Task objective: Lift out, unaltered, the lines of the material below between the line holding "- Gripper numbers" and the line holding "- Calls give", counting both.

======== Given data

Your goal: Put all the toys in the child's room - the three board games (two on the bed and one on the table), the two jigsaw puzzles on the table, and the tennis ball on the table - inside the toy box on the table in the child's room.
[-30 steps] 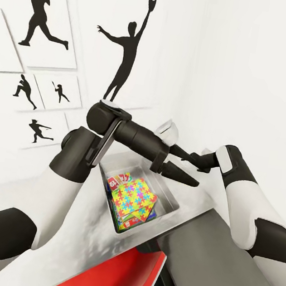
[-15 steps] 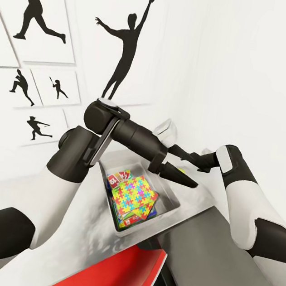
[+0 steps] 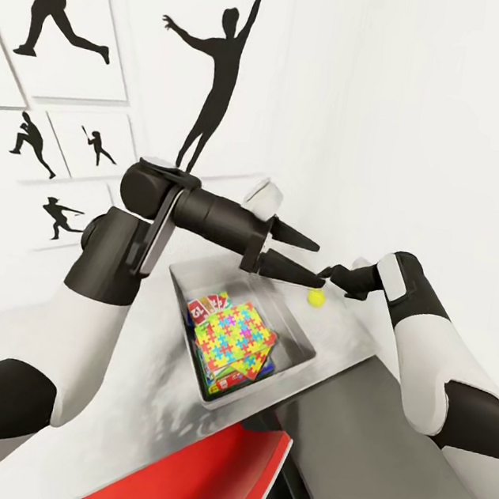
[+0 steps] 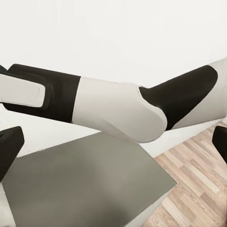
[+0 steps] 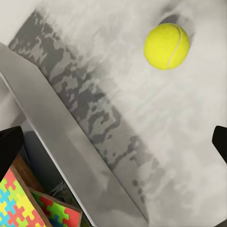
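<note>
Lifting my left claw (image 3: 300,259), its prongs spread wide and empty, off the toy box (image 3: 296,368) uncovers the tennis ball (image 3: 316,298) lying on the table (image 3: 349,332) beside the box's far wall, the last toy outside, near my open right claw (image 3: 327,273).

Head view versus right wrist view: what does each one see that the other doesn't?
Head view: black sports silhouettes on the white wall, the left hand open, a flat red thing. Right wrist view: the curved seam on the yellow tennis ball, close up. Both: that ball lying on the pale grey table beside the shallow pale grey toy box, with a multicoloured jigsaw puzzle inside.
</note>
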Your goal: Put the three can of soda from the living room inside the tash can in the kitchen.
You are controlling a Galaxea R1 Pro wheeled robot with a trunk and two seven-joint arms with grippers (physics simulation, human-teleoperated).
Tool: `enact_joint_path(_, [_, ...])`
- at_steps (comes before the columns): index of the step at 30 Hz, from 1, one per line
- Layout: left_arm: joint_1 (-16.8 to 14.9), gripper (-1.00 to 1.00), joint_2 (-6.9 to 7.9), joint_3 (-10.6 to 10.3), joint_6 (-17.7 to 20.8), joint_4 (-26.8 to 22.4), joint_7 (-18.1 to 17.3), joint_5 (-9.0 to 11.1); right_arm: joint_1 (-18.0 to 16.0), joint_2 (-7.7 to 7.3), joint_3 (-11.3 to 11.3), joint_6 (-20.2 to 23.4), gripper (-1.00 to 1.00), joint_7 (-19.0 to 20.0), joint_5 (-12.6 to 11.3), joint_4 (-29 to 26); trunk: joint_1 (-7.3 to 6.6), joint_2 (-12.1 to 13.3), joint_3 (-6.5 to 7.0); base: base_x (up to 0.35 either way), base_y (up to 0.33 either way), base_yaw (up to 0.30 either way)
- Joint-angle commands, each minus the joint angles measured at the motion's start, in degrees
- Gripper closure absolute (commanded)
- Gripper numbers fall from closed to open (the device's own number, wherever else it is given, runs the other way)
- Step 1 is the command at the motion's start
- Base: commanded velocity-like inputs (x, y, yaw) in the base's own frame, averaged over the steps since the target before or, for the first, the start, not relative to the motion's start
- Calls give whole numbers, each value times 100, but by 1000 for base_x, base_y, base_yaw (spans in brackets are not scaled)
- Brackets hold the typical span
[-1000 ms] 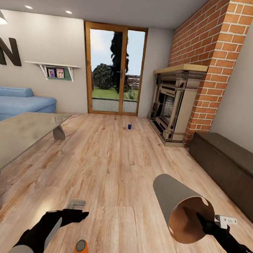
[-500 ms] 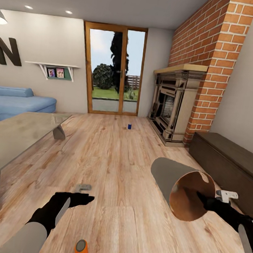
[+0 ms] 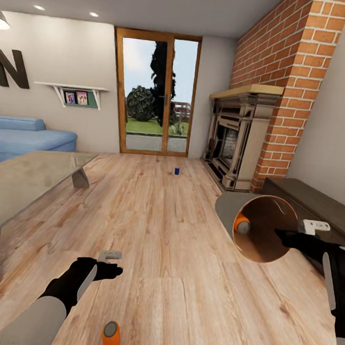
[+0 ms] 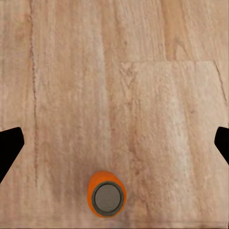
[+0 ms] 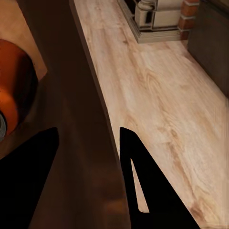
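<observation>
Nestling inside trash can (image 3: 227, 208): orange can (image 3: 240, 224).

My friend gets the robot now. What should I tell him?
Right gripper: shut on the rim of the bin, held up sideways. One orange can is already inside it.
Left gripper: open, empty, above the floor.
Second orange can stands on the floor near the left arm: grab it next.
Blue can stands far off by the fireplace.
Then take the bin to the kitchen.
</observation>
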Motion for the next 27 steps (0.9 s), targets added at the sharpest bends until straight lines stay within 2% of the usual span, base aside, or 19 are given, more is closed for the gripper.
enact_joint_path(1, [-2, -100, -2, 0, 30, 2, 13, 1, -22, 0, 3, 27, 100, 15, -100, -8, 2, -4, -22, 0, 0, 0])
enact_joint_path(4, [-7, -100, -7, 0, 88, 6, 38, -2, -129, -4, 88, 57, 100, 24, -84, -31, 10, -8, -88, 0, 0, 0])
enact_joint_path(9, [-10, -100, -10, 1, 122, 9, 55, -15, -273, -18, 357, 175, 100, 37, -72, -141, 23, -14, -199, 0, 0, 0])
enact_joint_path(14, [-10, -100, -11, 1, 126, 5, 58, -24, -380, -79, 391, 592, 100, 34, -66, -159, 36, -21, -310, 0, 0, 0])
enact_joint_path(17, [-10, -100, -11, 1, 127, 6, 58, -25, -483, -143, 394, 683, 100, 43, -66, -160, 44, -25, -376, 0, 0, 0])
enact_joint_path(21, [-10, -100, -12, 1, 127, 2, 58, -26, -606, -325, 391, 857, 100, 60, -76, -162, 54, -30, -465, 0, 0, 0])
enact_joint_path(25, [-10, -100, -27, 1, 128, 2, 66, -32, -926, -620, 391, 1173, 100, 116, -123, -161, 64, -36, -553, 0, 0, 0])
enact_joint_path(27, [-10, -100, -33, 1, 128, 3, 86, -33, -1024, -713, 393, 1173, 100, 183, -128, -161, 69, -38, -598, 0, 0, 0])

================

Answer section:
- Gripper numbers fall from closed to open (the device's own number, wherever else it is given, runs the other way)
- Step 1 is the command at the motion's start
- Base: commanded velocity-like inputs (x, y, yaw) in the base's own frame, averaged over the steps since the target before or, for the first, the start, not relative to the motion's start
- Calls give whole numbers, each value times 100, but by 1000 for base_x, base_y, base_yaw (spans in brackets are not scaled)

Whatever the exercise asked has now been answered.